- WHAT YOU WILL DO: Scan the entries below. Report each line where the string "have" occurs.

- DATASET ENTRIES:

§

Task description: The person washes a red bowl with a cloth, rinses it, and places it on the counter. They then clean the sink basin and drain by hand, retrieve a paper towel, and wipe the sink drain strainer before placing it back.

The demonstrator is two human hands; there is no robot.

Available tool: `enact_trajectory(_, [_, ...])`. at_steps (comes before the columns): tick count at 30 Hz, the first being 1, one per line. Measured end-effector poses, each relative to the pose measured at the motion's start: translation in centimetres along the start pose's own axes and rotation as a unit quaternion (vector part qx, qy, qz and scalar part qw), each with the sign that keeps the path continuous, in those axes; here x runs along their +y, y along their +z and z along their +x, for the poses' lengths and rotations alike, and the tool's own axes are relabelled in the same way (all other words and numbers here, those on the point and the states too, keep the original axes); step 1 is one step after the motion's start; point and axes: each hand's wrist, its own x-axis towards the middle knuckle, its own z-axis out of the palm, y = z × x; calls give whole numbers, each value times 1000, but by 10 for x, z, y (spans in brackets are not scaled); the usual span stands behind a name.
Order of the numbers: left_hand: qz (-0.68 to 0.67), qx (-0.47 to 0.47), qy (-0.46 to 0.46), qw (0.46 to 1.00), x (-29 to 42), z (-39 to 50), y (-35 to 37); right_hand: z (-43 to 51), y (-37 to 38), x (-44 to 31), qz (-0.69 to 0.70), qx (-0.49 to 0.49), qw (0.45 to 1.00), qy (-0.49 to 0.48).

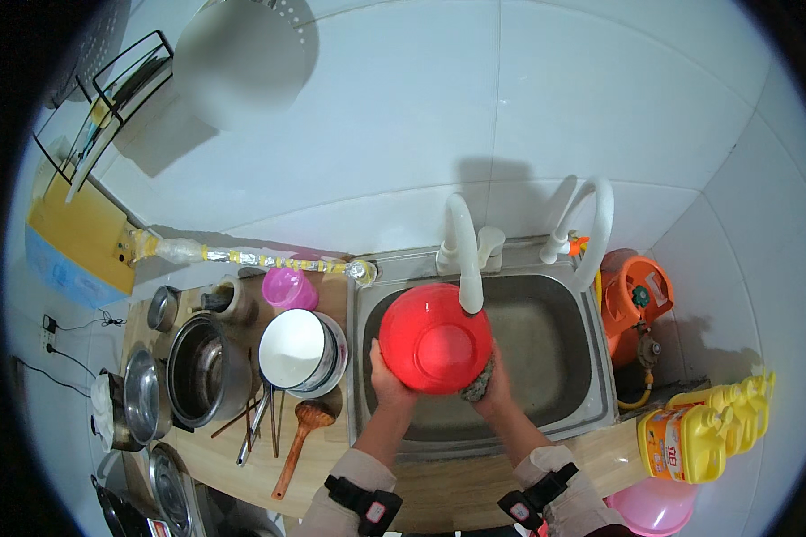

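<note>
A red plastic basin (436,335) is held over the stainless steel sink (537,362), under the white curved faucet (467,262). A round ring, probably its base, faces up at me. My left hand (393,382) grips its near left side, most of the fingers hidden under or behind it. At the right rim, my right hand (496,389) presses a grey scouring pad (477,384) against the basin, and its fingers are partly covered. No running water can be made out at the spout.
Left of the sink, the wooden counter (349,470) carries stacked white bowls (292,349), a wooden ladle (302,436), chopsticks, metal pots (201,369) and a pink cup (289,288). A second white faucet (601,221), an orange gas cylinder (635,295) and yellow jugs (692,443) stand right.
</note>
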Motion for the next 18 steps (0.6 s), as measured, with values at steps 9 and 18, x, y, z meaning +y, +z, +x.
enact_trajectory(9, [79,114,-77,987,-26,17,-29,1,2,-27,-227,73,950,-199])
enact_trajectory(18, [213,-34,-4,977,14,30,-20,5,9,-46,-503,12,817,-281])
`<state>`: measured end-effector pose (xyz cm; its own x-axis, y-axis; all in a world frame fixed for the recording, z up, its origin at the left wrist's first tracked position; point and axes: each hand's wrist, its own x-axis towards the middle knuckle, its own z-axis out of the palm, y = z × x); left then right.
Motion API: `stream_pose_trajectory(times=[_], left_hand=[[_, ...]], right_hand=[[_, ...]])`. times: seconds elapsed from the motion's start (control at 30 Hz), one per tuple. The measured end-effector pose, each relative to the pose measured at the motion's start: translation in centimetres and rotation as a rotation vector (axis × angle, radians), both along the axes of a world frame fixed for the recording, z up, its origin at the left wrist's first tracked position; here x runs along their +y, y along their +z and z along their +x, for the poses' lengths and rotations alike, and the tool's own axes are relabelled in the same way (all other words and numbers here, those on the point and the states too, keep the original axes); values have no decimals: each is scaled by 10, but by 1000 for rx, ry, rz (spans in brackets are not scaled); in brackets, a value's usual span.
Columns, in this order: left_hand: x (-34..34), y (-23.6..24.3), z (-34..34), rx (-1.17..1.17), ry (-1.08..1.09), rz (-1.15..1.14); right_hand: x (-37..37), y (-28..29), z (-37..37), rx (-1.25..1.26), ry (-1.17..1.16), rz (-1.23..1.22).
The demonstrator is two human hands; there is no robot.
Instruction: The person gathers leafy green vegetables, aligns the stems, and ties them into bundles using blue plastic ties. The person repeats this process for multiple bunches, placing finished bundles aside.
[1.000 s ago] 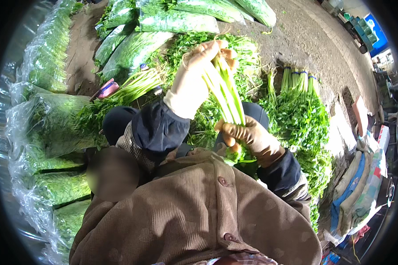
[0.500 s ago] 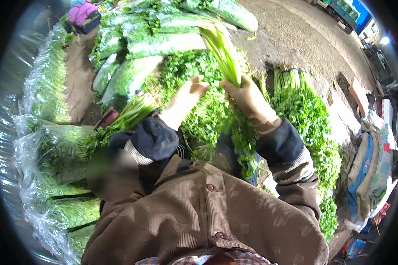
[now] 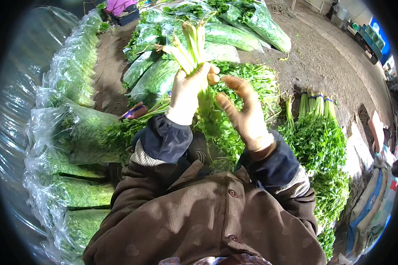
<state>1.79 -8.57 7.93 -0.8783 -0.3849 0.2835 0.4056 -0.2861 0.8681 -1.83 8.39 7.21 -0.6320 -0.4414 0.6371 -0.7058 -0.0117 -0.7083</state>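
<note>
A bunch of celery (image 3: 191,39) is upright in my gloved left hand (image 3: 191,90), pale rooted ends at the top, leaves hanging below. My gloved right hand (image 3: 239,112) is open just right of it, fingers curved and apart. Loose celery (image 3: 256,84) lies beneath both hands. Banded bunches (image 3: 316,141) lie to the right, stalk ends away from me. Left of my hands, loose stalks lie by a pink-and-dark object (image 3: 134,111), too small to make out.
Bagged celery (image 3: 225,35) is piled ahead and along my left (image 3: 84,190), beside plastic sheeting (image 3: 22,110). Folded sacks (image 3: 367,212) lie at the right. A blue cart (image 3: 369,42) stands on the far path. A purple cloth (image 3: 119,6) is at the far top left.
The celery bunch has passed from my right hand into my left, which has closed round it. My right hand has opened. The view has shifted, so surroundings appear further right.
</note>
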Motion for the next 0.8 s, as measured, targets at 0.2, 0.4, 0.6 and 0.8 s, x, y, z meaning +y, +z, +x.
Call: stream_pose_trajectory(times=[0.2, 0.4, 0.6, 0.8], left_hand=[[19, -1, 16, -51, -247, -155], [39, -1, 32, -196, -484, -235], [59, -12, 32, -197, -215, 24], [53, -21, 23, -96, 66, -13]], right_hand=[[25, 53, -24, -545, 403, -193], [19, 61, -21, -805, 590, -367], [17, 41, -23, -979, 554, -620], [23, 32, -24, -898, 452, -674]])
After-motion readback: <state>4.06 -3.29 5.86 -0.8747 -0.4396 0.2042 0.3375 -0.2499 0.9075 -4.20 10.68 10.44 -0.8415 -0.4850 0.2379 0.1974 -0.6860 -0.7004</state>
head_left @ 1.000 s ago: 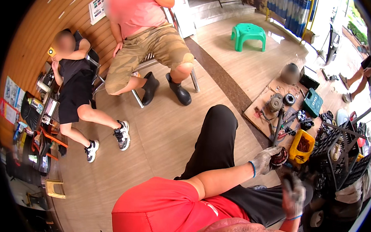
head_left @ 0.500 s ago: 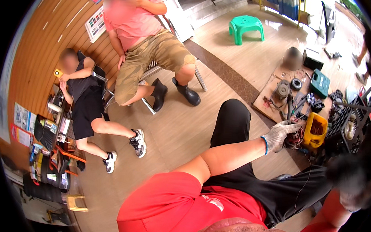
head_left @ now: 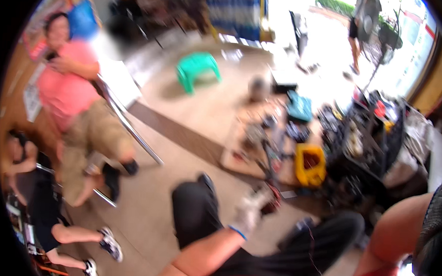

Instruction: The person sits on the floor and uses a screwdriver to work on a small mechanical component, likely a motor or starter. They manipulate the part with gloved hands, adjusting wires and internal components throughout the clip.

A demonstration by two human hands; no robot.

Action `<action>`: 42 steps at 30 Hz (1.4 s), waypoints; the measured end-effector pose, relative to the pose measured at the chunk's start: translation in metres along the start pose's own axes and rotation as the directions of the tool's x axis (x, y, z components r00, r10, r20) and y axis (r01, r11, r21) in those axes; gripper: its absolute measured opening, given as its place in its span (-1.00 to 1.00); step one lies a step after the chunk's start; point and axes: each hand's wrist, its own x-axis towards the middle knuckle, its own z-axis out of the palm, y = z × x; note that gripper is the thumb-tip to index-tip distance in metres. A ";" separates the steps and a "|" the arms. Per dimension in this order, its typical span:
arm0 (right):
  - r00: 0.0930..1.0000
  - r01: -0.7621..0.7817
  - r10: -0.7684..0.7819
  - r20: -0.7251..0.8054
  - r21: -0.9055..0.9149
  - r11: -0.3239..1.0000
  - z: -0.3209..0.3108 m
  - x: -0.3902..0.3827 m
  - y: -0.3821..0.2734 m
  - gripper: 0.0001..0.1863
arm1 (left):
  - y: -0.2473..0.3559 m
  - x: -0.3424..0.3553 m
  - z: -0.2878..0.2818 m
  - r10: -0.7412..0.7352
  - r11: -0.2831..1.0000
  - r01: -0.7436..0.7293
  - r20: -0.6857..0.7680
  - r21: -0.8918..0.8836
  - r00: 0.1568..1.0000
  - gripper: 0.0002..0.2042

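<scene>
My left hand (head_left: 248, 212), in a pale knit glove, grips a round red-brown wound part (head_left: 270, 203) beside my bent knees. A thin dark wire (head_left: 311, 245) hangs down over my right leg. My right arm (head_left: 383, 241) rises to the right edge, where a dark, close, blurred shape (head_left: 432, 229) covers or cuts off the hand, so its fingers are hidden. Just beyond my left hand are a board (head_left: 237, 154) with metal parts and tools, a yellow cut container (head_left: 309, 177) with red-brown pieces inside and a teal case (head_left: 298, 106).
Two seated people (head_left: 68, 95) (head_left: 40, 193) are at the left on metal-framed chairs. A green stool (head_left: 197, 67) stands behind the board. A black crate piled with items (head_left: 365, 145) is at right. Another person (head_left: 355, 40) stands by the bright doorway and a fan (head_left: 386, 36).
The view has swung sharply and blurred, shifting the seated people left and bringing more doorway in. My right hand has risen toward the right edge; my left still holds the wound part.
</scene>
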 end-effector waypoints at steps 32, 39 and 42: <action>0.153 -0.754 0.784 0.601 -0.442 0.486 0.505 -0.024 0.349 -0.58 | 0.013 0.011 -0.007 0.056 0.978 0.005 -0.288 0.206 0.956 -0.55; 0.176 -0.694 0.957 0.231 -0.660 0.287 0.547 -0.034 0.339 -0.60 | 0.011 0.014 -0.012 0.049 0.980 0.009 -0.282 0.200 0.958 -0.56; 0.256 -0.742 0.895 0.365 -0.520 0.424 0.484 -0.009 0.308 -0.61 | 0.012 0.004 -0.013 0.066 0.984 -0.010 -0.307 0.180 0.950 -0.59</action>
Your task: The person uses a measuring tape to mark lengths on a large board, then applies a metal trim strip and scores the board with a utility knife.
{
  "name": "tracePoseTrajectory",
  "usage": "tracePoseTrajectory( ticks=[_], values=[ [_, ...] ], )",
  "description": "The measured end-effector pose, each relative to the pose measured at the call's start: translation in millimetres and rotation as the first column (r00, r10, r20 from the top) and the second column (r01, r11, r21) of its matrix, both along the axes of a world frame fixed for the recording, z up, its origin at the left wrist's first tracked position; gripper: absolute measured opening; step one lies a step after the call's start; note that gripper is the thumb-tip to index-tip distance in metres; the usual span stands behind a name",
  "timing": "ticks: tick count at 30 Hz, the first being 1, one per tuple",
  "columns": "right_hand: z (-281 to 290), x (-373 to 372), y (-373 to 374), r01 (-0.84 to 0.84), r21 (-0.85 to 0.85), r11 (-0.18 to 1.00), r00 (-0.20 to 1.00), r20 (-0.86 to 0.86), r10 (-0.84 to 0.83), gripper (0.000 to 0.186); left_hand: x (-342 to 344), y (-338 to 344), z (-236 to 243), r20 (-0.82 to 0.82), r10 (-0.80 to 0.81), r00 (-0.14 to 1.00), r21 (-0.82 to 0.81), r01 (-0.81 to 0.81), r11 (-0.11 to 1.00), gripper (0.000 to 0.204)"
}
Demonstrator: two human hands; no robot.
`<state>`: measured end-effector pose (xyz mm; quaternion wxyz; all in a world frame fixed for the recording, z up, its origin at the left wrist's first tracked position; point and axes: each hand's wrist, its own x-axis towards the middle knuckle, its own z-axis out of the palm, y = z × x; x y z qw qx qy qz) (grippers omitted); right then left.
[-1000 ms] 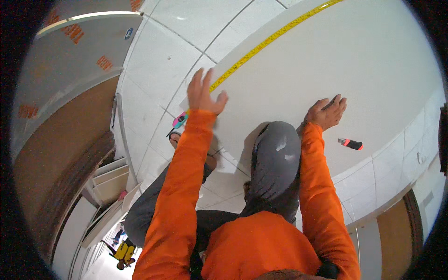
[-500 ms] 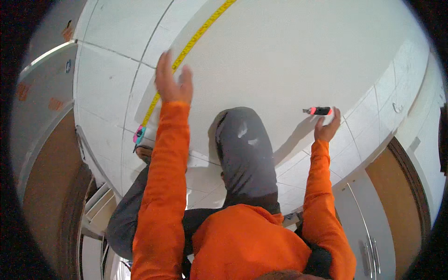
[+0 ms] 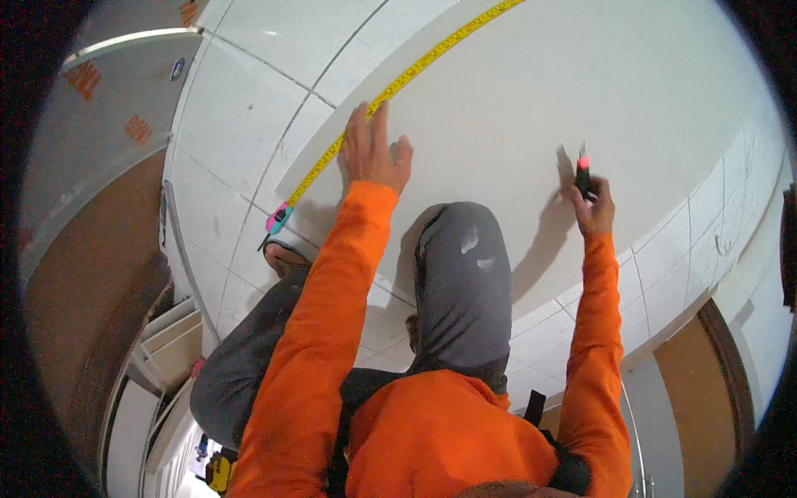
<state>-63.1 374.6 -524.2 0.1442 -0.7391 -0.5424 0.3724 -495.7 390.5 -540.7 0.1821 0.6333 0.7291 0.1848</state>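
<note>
A large off-white board lies under my bent knee. A yellow tape blade runs along its left edge from a pink and turquoise tape-measure case. My left hand is open, fingers spread, fingertips at the tape; whether they press it I cannot tell. My right hand is closed on a black and pink utility knife, held upright in the picture with its silver tip pointing away from me, over the board's right part.
White floor tiles surround the board. Grey panels with orange printing and a brown sheet stand at the left, with stacked offcuts lower down. A yellow and black object is at the lower left. A brown doorway is at the right.
My right hand has picked the utility knife up off the board and turned it tip-forward. My left hand has moved farther along the tape, away from its case.
</note>
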Motion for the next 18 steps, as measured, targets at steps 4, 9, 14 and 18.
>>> tracePoseTrajectory(
  ticks=[4,9,14,18],
  values=[
    [-26,-83,71,0.048,0.036,0.998,0.911,-0.411,-0.029,0.038,20,30,-7,-0.104,-0.084,0.991,0.023,0.087,0.996,0.077],
    [-44,-146,129,0.062,0.27,0.961,0.929,-0.368,0.044,0.031,38,70,-23,-0.162,-0.236,0.958,-0.025,0.235,0.972,0.073],
    [-68,-168,125,0.195,0.381,0.904,0.929,-0.367,-0.045,0.03,31,72,-45,-0.145,-0.174,0.974,-0.03,0.172,0.985,0.074],
    [-79,-176,118,0.213,0.528,0.822,0.948,-0.315,-0.043,0.029,28,70,-56,-0.106,-0.178,0.978,0.039,0.183,0.982,0.075]
  ],
)
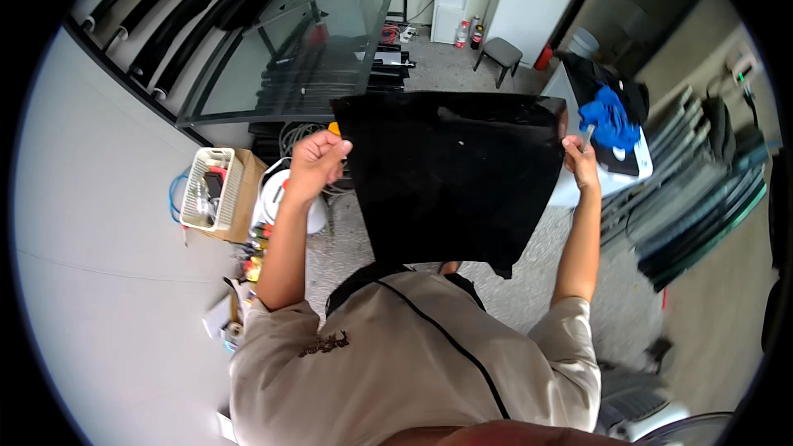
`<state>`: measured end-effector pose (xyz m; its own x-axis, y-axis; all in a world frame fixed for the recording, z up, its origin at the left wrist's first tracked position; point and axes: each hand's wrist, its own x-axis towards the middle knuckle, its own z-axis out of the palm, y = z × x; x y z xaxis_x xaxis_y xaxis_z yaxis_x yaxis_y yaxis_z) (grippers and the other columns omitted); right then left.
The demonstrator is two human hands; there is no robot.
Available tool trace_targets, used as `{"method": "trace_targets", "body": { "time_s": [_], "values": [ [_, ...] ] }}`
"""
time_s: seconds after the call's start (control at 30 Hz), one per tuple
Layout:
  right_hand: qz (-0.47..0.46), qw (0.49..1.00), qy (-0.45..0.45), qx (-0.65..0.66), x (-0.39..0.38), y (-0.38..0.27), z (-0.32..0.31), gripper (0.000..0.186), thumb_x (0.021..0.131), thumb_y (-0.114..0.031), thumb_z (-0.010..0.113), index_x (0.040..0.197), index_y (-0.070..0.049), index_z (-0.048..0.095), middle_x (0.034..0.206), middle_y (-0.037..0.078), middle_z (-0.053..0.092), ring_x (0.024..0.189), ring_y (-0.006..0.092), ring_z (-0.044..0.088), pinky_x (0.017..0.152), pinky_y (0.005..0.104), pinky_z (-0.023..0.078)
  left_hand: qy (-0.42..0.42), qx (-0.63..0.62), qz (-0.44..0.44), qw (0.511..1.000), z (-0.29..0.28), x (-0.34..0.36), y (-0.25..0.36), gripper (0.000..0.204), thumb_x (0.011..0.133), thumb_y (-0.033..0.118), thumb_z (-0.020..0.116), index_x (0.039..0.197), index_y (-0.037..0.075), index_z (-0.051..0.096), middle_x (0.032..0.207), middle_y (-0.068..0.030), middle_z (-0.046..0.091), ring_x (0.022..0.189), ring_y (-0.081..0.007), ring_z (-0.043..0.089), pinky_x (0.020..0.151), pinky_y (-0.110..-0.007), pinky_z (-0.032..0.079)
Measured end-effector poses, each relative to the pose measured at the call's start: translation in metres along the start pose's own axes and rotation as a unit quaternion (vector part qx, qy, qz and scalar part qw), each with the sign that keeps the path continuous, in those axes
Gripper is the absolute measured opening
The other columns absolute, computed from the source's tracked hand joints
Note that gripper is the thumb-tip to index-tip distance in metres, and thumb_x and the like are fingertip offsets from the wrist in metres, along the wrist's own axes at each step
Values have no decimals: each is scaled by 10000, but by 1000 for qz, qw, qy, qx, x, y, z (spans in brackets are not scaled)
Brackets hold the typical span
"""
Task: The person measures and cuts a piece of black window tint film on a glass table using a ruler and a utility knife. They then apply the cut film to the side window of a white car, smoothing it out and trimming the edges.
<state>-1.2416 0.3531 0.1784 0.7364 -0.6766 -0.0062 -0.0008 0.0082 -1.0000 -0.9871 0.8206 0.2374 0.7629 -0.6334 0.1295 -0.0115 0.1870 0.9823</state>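
A large sheet of dark, glossy black film (446, 177) is held up in front of my body, with a lighter reflection along its upper right. My left hand (318, 163) pinches its left edge near the upper corner. A small yellow thing (334, 128) shows just above those fingers; its kind is hidden. On the other side my right hand (581, 163) is closed at the sheet's upper right edge. A slim greyish tool (587, 137) sticks up from the right fingers, too small to name. The sheet's lower edge hangs close to my shirt.
A glass-topped table (322, 58) stands ahead left, beside racked black rolls (198, 16). At left is a white basket (211, 190) on a cardboard box. A white table (615, 173) with a blue cloth (610, 118) is at right, near stacked rolls (702, 198). A stool (501, 54) stands farther off.
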Motion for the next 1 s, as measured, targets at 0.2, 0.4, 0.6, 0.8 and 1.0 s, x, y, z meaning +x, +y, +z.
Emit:
{"method": "trace_targets", "body": {
  "time_s": [0.2,0.4,0.6,0.8,1.0],
  "values": [
    [4,995,-101,-19,219,-31,1,185,822,-189,707,904,-52,613,544,-74,413,414,34,324,397,217,239,98,-9,-9,995,38,115,-13,124,882,83,625,777,50,569,497,39,491,382,-27,399,424,-190,360],
    [12,972,-220,-83,412,-59,66,201,816,-224,707,882,-52,626,550,-62,429,417,44,324,399,223,230,208,-40,-22,977,27,206,-41,130,885,105,619,774,58,570,471,42,467,368,-33,383,438,-213,385],
    [16,942,-307,-138,566,-69,172,192,825,-217,688,905,-52,631,575,-60,449,443,47,368,414,219,272,320,-86,-22,943,-13,294,-78,138,885,124,621,774,52,581,469,46,451,364,-42,391,411,-201,365],
    [-2,919,-362,-155,688,-70,278,185,833,-190,686,912,-35,620,537,-70,398,418,44,307,401,236,220,394,-73,-11,916,-46,369,-84,132,894,151,621,790,80,580,481,61,446,376,-25,363,445,-205,364],
    [82,883,-448,-116,787,-3,358,176,846,-163,670,946,-36,600,510,-62,377,401,50,313,399,233,234,485,-60,-39,871,-52,415,-119,118,885,131,632,799,61,592,515,56,464,402,-18,387,439,-191,370]
  ]
}}
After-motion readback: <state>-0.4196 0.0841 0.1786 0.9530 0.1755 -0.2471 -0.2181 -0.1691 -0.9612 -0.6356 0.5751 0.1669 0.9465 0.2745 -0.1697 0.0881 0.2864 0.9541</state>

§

- SOLUTION TO THIS PROBLEM:
Motion API: `stream_pose_trajectory(times=[_], left_hand=[[_, ...]], right_hand=[[_, ...]])`. times: seconds elapsed from the motion's start (control at 30 Hz), one per tuple. The measured end-effector pose, each relative to the pose measured at the motion's start: translation in centimetres and rotation as a rotation vector (axis × angle, radians), both along the axes of a world frame fixed for the recording, z up, its origin at the left wrist's first tracked position; here x runs along their +y, y along their +z and z along their +x, for the poses' lengths and rotations alike, and the tool's own axes are relabelled in the same way (all other words and numbers here, those on the point and the states too, keep the original axes); values have no decimals: each is scaled by 10, but by 1000 for rx, ry, rz (spans in brackets are not scaled); in brackets, a value's usual span.
Values have no decimals: each is scaled by 10000, but by 1000 for qz, qw, qy, qx, x, y, z (spans in brackets are not scaled)

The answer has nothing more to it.